● Description of the task: Please return all of the material exactly, with no line missing.

● Supplied data:
=== Section Start ===

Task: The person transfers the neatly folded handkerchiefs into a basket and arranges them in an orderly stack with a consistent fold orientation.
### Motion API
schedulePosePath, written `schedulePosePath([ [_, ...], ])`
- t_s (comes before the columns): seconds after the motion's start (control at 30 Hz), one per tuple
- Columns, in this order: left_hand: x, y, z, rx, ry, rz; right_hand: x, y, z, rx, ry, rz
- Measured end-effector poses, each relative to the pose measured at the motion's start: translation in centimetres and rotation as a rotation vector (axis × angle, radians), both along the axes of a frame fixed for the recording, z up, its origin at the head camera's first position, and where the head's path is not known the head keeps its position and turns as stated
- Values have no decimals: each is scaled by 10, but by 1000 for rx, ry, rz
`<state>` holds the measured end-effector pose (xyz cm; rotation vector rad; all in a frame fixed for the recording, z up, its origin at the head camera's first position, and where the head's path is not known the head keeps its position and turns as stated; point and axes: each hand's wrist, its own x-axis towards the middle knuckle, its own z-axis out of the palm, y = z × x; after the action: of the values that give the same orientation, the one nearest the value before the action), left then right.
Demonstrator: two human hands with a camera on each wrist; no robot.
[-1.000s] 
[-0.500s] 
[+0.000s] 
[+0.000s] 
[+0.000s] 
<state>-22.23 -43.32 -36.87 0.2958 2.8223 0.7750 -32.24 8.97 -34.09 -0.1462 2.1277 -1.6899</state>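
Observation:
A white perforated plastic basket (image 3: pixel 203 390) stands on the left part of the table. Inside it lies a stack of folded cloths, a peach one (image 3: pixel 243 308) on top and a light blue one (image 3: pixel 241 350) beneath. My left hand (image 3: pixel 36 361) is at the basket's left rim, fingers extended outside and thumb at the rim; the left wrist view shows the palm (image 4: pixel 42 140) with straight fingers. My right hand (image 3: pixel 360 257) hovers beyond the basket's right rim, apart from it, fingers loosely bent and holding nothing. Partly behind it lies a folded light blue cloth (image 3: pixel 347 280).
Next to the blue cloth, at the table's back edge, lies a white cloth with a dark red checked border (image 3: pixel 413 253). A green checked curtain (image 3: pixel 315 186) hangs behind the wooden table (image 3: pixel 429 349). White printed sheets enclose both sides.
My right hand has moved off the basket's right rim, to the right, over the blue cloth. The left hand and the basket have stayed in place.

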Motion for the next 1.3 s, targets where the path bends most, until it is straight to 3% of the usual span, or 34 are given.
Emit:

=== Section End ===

● Finished task:
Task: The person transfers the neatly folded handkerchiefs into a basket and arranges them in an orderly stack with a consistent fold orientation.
### Motion API
schedulePosePath, written `schedulePosePath([ [_, ...], ])`
- t_s (comes before the columns): seconds after the motion's start (control at 30 Hz), one per tuple
- Columns, in this order: left_hand: x, y, z, rx, ry, rz; right_hand: x, y, z, rx, ry, rz
- Measured end-effector poses, each relative to the pose measured at the motion's start: translation in centimetres and rotation as a rotation vector (axis × angle, radians), both along the axes of a frame fixed for the recording, z up, its origin at the head camera's first position, and where the head's path is not known the head keeps its position and turns as stated
- Values have no decimals: each is scaled by 10, but by 1000 for rx, ry, rz
`<state>` holds the measured end-effector pose (xyz cm; rotation vector rad; all in a frame fixed for the recording, z up, its origin at the head camera's first position, and where the head's path is not known the head keeps its position and turns as stated; point and axes: each hand's wrist, its own x-axis towards the middle knuckle, its own z-axis out of the palm, y = z × x; after the action: of the values that give the same orientation, the one nearest the value before the action), left then right.
Demonstrator: two human hands with a camera on each wrist; no robot.
[-1.000s] 
[-0.500s] 
[+0.000s] 
[+0.000s] 
[+0.000s] 
<state>-22.23 -43.32 -36.87 0.2958 2.8223 0.7750 -32.24 8.97 -34.09 -0.1462 2.1277 -1.6899</state>
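Observation:
A white perforated plastic basket (image 3: pixel 203 390) stands on the left part of the table. Inside it lies a stack of folded cloths, a peach one (image 3: pixel 243 308) on top and a light blue one (image 3: pixel 241 350) beneath. My left hand (image 3: pixel 36 361) is at the basket's left rim, fingers extended outside and thumb at the rim; the left wrist view shows the palm (image 4: pixel 42 140) with straight fingers. My right hand (image 3: pixel 360 257) hovers beyond the basket's right rim, apart from it, fingers loosely bent and holding nothing. Partly behind it lies a folded light blue cloth (image 3: pixel 347 280).
Next to the blue cloth, at the table's back edge, lies a white cloth with a dark red checked border (image 3: pixel 413 253). A green checked curtain (image 3: pixel 315 186) hangs behind the wooden table (image 3: pixel 429 349). White printed sheets enclose both sides.
My right hand has moved off the basket's right rim, to the right, over the blue cloth. The left hand and the basket have stayed in place.
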
Motion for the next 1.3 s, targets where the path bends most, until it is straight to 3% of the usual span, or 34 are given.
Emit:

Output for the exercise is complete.